→ **TASK TO COMPLETE**: Show every line of the data that includes the word "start".

→ **GIVEN MATERIAL**:
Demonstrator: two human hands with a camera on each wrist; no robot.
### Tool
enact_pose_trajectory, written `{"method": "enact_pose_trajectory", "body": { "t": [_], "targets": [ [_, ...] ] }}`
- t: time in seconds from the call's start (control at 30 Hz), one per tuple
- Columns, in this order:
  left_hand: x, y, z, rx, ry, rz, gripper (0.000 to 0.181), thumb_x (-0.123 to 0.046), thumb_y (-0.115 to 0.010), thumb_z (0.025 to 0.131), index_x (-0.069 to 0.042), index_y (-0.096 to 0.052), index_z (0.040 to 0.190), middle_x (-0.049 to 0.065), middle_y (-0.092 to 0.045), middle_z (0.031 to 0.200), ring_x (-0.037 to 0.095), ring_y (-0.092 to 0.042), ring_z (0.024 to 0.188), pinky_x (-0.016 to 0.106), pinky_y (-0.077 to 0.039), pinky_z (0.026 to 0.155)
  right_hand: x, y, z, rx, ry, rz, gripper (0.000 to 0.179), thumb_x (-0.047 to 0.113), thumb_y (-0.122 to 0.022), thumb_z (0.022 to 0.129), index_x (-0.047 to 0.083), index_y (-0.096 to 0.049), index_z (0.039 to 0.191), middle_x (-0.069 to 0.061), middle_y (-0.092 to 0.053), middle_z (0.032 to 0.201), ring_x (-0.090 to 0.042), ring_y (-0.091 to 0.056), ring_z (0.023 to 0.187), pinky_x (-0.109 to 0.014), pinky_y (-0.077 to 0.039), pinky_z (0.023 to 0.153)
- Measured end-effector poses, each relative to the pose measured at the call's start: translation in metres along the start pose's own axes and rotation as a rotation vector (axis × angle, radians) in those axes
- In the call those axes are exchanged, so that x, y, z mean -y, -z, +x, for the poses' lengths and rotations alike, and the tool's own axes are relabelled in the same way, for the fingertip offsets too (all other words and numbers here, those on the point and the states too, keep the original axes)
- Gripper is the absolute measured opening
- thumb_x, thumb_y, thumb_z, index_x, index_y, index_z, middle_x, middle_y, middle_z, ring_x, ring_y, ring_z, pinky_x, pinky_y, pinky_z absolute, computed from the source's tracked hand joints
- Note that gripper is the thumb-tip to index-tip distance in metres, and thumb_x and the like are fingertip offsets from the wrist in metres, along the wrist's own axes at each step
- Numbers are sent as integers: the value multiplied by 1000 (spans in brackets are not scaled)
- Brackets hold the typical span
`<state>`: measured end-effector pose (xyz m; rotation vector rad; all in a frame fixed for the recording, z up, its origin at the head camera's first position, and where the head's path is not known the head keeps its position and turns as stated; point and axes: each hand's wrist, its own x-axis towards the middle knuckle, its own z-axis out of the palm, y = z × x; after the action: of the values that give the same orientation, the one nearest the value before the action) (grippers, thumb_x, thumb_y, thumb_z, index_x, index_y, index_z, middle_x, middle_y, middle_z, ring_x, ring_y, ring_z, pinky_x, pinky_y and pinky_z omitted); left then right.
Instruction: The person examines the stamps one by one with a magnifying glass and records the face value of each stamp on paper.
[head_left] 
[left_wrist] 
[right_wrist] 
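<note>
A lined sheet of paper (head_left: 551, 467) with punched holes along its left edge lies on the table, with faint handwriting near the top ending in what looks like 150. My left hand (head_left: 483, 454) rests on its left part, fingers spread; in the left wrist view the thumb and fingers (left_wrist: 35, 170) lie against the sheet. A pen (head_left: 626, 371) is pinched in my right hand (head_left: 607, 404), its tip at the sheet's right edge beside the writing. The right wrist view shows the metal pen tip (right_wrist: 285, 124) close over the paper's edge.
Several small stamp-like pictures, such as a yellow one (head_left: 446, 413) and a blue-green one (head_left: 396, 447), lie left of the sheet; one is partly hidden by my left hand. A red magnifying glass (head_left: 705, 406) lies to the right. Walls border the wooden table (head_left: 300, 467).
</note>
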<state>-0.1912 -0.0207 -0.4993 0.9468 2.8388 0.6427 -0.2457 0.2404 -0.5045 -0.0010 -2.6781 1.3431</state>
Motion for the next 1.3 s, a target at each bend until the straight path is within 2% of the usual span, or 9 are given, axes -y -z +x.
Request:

→ **EXERCISE ANSWER**:
- t: time in seconds from the call's start (control at 30 Hz), one per tuple
- Measured end-effector poses, each relative to the pose measured at the call's start: translation in metres along the start pose's own axes and rotation as a rotation vector (axis × angle, radians) in those axes

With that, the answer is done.